Question about Rudin (Principles of Math Analysis) theorem 7.26. Why does $Q_n \to 0$ uniformly?

Question

In the proof of the Stone-Weierstrass theorem (7.26), Rudin claims $Q_n \to 0$ uniformly. Can someone explain why this is the case?
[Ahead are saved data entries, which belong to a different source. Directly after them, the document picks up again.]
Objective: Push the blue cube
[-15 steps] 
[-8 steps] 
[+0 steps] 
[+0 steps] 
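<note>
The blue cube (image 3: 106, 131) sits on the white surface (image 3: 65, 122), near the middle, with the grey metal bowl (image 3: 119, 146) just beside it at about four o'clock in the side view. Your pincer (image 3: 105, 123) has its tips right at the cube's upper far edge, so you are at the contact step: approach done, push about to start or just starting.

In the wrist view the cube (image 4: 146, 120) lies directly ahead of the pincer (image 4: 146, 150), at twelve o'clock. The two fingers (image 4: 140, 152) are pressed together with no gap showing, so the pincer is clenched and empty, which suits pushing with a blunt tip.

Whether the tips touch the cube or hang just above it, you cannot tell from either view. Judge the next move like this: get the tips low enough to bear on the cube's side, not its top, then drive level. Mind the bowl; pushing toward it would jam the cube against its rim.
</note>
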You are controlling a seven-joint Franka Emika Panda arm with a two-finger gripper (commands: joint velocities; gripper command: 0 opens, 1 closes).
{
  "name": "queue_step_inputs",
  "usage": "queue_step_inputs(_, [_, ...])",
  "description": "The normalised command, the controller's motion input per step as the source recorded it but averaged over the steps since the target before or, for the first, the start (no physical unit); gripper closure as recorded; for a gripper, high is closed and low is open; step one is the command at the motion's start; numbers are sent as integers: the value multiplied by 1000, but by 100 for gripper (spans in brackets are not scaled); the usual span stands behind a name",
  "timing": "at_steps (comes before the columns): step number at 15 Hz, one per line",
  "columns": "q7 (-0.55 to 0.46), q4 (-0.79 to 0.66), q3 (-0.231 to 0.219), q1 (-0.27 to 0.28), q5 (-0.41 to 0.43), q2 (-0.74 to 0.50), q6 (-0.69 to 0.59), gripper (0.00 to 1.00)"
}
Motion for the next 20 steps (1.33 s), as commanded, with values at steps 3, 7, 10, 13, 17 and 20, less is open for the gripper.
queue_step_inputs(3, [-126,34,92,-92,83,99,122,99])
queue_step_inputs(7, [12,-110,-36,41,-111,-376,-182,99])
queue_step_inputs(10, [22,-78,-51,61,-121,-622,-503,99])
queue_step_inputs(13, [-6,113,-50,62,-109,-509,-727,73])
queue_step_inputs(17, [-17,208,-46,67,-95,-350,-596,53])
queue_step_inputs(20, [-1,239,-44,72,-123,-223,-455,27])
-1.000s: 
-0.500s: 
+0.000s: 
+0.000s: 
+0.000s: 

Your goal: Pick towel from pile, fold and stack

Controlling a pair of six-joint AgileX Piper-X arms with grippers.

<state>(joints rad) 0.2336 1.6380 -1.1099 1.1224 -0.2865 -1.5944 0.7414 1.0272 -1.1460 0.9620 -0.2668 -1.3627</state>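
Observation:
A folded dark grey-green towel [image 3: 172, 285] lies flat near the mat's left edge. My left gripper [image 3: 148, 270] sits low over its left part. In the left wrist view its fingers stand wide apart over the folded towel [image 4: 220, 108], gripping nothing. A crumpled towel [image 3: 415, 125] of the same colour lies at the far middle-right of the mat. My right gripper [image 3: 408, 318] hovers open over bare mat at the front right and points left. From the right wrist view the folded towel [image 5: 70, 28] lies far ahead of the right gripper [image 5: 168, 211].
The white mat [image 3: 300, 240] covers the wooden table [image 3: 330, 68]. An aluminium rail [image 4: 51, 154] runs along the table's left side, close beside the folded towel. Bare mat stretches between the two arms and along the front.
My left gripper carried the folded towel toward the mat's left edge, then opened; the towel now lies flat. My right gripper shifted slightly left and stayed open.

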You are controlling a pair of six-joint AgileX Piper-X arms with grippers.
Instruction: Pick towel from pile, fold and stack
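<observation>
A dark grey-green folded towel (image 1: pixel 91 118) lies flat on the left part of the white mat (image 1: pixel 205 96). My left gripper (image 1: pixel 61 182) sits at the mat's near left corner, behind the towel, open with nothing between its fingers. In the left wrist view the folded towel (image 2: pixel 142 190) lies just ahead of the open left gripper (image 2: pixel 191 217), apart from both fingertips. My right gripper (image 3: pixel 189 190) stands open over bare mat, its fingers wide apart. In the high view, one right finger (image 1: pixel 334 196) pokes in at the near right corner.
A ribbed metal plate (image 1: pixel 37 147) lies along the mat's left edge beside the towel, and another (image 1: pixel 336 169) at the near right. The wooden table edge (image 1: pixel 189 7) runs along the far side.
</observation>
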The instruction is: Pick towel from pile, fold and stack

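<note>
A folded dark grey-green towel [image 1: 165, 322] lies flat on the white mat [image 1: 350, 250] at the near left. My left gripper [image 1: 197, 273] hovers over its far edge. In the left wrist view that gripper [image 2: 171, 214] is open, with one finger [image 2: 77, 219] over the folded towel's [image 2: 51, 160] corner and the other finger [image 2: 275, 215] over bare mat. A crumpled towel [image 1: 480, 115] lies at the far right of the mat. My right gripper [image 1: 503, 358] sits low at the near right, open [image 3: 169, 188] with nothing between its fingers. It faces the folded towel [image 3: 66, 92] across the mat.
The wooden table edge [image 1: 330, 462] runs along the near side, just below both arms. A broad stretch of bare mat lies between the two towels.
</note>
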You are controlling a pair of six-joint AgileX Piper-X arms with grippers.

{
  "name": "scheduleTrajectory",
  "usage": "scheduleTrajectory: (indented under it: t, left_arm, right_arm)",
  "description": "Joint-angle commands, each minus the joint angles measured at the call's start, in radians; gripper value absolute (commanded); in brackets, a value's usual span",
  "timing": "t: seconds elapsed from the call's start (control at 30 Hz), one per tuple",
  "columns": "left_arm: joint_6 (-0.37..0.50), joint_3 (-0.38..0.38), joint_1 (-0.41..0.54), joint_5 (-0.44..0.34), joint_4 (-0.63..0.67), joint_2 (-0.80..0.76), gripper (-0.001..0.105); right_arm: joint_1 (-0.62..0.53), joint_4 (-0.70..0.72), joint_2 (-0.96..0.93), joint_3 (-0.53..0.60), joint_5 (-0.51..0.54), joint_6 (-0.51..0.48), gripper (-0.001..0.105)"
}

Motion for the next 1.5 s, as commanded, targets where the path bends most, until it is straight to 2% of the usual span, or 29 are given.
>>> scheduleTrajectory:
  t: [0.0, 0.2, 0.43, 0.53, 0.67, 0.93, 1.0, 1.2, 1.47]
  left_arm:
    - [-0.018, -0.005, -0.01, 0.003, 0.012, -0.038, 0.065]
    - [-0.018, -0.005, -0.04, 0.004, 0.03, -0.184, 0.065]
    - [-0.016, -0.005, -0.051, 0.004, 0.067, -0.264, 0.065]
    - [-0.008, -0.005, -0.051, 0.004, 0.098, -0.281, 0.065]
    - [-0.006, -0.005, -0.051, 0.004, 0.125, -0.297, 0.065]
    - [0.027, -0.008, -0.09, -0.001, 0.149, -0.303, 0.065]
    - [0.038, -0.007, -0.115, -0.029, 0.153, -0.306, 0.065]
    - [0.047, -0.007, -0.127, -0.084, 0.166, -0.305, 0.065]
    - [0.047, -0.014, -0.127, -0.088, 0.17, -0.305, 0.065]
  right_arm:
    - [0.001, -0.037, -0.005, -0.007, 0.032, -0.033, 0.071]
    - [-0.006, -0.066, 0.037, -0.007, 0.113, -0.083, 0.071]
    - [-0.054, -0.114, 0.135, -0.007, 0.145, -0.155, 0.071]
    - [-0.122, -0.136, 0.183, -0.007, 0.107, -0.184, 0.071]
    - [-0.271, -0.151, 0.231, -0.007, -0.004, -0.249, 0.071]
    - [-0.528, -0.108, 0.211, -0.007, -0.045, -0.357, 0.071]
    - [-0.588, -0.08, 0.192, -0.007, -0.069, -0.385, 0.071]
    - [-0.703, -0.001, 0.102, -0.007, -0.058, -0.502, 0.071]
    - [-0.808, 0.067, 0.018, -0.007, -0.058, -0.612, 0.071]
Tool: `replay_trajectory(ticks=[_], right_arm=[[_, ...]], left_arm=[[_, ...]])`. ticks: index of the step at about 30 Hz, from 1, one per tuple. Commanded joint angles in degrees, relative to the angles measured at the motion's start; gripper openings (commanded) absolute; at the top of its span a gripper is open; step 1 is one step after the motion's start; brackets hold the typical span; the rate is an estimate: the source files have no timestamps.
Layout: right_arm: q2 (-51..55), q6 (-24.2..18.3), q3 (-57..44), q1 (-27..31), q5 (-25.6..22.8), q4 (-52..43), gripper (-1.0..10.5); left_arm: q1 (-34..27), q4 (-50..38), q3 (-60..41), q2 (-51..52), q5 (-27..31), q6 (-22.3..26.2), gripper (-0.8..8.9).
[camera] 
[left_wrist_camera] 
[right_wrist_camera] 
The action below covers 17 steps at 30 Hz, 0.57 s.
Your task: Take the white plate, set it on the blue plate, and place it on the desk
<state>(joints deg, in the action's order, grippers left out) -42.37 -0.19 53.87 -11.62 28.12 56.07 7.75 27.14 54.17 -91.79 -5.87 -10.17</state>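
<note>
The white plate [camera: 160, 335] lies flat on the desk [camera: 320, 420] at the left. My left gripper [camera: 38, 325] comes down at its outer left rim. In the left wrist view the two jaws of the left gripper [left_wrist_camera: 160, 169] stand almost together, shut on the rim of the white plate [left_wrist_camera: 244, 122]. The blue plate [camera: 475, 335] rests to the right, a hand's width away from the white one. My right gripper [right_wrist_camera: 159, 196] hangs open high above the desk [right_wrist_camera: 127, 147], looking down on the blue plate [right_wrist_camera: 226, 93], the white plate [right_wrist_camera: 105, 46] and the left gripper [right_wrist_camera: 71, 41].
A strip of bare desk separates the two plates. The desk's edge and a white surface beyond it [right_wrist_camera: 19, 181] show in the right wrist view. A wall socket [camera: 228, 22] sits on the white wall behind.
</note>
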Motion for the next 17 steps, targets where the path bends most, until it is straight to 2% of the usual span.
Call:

I don't see how that immediately follows from the bound.

Answer 1

Asserting that a sequence $(f_n)_{n\in\Bbb N}$ of functions from a set $D$ into $\Bbb R$ converges uniformly to a function $f$ is the same thing as asserting that the functions $f-f_n$ are bounded (at least if $n$ is large enough) and that $\lim_{n\to\infty}\sup_{x\in D}|f(x)-f_n|(x)=0$. So, asserting that $(Q_n)_{n\in\Bbb N}$ converges uniformly to $0$ is the same thing as asserting that each $Q_n$ is bounded (again, at least if $n$ is large enough) and that$$\lim_{n\to\infty}\sup_{x\in D}|Q_n(x)|=0.$$But$$\sup_{x\in D}Q_n\leqslant\sqrt n\left(1-\delta^2\right)^n\text{ and }\lim_{n\to\infty}\sqrt n\left(1-\delta^2\right)^n=0,$$since $0\leqslant1-\delta^2<1$.

Answer 2

$0<\delta <1$, then $0<1-\delta^2 <1;$

$Q_n(x)\le √n(1-\delta^2)^n;$

Set: $(1-\delta^2)=:\frac{1}{1+\kappa}$, where $0<\kappa$.

Binomial expansion :

$(1-\delta^2)^n=\dfrac{1}{(1+\kappa)^n}=$

$\dfrac{1}{1+n\kappa+...}< \dfrac{1}{n\kappa};$

$0< Q_n(x) <√n\dfrac{1}{n\kappa}=\dfrac{1}{\kappa√n};$

Thus

$\lim_{n \rightarrow \infty}\sup_{x}Q_(x)=0,$

uniformly convergent.

What happens if $\delta=1?$